Archive for October, 2012

First snow of winter

Saturday, 27th October, 2012

yaaaaay!

Its not exactly dumping it down I accept, or even settling in fact.

But still might be time to service my snowboard and get the snow tyres on the smurfmobile.

And think about a Excel dev con in Jan perhaps? (in Villars??)

By popular request the Jan 2013 conference will be in Gangnam style.

I used my 2012 xldevcon brolly this am watching the kids play footy in the pishing rain before it turned to oh so cool snow). Ross was right brollies are much better than teeshirts. What goodies shall we do this year?

Also have a think about topics you would like covering…

cheers

simon

ps. divvent forget the crass stupidity that is clock changing is coming tonight to mess up sleeping patterns everywhere. And flight schedules apparently.

Duct tape devs

Wednesday, 10th October, 2012

I read this article by Joel recently.

I consider myself to be a bit of a one of these. I am more interested in getting something live than making something beautiful. The article gave me some reassurance after a crap interview I had recently.

Hands up, it was my fault, I did interview spectacularly badly (well in one part anyway). But as well as my own pish poor performance I also think I touched a few comedy raw nerves.

It was a technical C# interview, I had already totally cocked up the on-line C# test because I am not anal or obsessed with language history (and I am a bit rusty on C#, having been back on pure Excel/VBA/Oracle for a while). And bear in mind this was a multiskill role (with heavy energy trading business focus as well as technical), not some pure C# nerdathon.

Anyway the interviewer asked me if I had used linq, yes, I said but I thought it was a bit pointless. His eyes went wide in shock, he was dumbfounded. So much so that I had to check we were talking about the same linq (language integrated query). we were. As far as I am aware many devs would consider the database a better place to do the queries. Yes, if you have created a textbook multilevel mulit inheritance, multi interface, hierarchical nightmare you might be too far gone to do it in the DB. I am totally sure there are plenty of scenarios where it is useful, and equally plenty of times other techniques are at least as good. I’ve only dabbled with it so I could be wrong.

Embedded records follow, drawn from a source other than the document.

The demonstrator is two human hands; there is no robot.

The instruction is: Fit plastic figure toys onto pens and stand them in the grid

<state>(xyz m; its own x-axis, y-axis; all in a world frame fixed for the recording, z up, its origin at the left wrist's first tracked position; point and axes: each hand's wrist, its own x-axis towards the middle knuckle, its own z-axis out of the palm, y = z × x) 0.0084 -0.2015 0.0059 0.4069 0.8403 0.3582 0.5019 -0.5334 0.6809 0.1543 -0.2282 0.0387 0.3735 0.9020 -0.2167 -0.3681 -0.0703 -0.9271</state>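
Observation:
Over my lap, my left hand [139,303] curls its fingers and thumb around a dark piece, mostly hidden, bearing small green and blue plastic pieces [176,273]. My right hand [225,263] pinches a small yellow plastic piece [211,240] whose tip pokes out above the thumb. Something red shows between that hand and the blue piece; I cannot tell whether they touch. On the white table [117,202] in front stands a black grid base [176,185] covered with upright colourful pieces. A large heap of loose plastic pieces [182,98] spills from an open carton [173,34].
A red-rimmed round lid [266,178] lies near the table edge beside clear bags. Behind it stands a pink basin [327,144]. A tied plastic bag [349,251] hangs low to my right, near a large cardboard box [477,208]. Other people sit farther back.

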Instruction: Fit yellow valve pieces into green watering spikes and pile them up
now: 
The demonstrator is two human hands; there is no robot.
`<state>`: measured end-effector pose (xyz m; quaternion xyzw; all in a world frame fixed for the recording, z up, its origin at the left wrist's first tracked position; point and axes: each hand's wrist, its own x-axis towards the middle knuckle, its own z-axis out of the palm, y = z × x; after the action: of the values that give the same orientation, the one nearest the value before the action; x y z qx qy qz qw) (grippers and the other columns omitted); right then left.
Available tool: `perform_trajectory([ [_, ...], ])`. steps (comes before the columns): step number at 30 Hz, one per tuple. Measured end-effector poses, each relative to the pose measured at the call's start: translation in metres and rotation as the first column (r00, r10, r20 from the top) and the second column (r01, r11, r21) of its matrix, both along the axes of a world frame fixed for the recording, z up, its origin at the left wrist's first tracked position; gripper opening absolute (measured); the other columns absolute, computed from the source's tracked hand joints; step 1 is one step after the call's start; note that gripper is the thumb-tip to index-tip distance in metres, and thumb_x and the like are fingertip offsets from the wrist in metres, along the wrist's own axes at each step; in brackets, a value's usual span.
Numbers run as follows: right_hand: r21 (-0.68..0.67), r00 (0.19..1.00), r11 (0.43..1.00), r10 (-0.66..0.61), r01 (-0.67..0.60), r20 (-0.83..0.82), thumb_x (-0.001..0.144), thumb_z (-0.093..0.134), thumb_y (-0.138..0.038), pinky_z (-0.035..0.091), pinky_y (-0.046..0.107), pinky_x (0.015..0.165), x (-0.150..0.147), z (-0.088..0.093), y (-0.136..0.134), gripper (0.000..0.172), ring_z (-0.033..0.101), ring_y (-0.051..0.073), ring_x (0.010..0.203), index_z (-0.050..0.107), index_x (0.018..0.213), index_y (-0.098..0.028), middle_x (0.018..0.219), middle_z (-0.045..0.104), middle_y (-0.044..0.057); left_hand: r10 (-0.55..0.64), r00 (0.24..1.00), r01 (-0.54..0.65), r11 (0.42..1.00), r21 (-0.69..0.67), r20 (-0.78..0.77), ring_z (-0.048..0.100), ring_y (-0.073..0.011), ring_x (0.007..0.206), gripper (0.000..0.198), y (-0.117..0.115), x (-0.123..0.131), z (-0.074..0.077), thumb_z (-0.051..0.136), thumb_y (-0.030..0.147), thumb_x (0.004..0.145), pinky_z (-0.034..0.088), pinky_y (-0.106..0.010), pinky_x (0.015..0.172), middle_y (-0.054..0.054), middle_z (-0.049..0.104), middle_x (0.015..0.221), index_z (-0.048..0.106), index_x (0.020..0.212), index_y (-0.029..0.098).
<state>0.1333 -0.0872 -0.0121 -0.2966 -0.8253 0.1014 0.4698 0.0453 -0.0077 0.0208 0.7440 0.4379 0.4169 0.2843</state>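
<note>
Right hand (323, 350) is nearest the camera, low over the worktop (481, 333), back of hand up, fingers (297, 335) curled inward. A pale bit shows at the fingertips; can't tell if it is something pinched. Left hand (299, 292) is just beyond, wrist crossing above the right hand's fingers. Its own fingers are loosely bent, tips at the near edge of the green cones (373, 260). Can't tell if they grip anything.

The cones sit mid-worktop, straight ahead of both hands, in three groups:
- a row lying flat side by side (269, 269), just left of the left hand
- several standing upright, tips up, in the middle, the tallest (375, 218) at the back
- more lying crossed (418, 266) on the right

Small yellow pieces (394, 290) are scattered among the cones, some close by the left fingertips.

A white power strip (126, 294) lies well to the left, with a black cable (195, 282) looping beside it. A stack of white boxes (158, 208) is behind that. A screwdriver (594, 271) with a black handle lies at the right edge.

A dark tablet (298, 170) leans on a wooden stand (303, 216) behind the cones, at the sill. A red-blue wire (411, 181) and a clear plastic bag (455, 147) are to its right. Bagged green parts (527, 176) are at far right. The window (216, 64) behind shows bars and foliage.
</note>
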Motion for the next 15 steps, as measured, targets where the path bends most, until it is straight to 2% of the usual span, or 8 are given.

Then he asked me about design patterns, so I answered (honestly) that I tend to write fairly simple code, try to avoid inheritance and complex class hierarchies. More shock.

He asked me some other stuff I can’t remember but I am fairly sure I got that 100% wrong by his criteria, and 100% right by the duct tape programmer description.

It only just dawned on me that C# was his life, I am sure he has managed to squeeze every single C#/.net feature into one of his projects somehow. And is proud of that. Definitely in the 34% sparklier gang. Me, I’ll churn out the same old pap that I know works time and time again, unless I am sure there is time and justification for blue sky thinking.

No wonder he was traumatised when I suggested something he loved was ‘a bit pointless’. At least he didn’t ask me about silverlight or he would have got both barrels.

This interview made me realise I don’t want to be a ‘pure’ C# developer, in that rarefied atmosphere where technology is more important than solving business problems.

I want to use the cool tools IT departments get like VS, SQL Server, Toad etc, but I want to be with the business fixing the pain points (with the techs they rely on (Excel/Access/VBA/.net etc)).

which are you sparklier or dact tape?

cheers

simon

Rad Dev drinks next tue in Canary Wharf

Tuesday, 9th October, 2012

A few of us Excel/RAD devs are meeting up next Tue (16th Oct) at All Bar One in Canary wharf from 7pm.

You don’t need to be very radical (eg open toed sandals and white socks might be tooo much). Even Delphi devs are welcome (and Access devs… if there are any left). In fact you don’t even need an interest in Excel, VBA, development or RAD, just an interest in drinking is fine.

Its just social drinks, as technical as you can get in the the pub after 10 pints.

Leave a comment or drop me a line if you are up for it. If you want to come along later deffo let me know then I can update you if we move somewhere nice.

cheers

simon

Blunderful spreadsheet caused West Coast Mainline bid fail

Sunday, 7th October, 2012

I just saw this.

They are talking about refunds to bidders totalling 40 million quid, partly caused by some craptastic spreadsheet.

Not sure if it was a domain knowledge error wrapped in a spreadsheet or a pure spreadsheet error. Either way I’m glad it was nothing to do with me!

Things are calming down at Codematic towers now so I might well bother my arse to post a bit more often. But in all honesty I don’t see me returning to the 40+ hours a week I was investing in posting here in it’s heyday.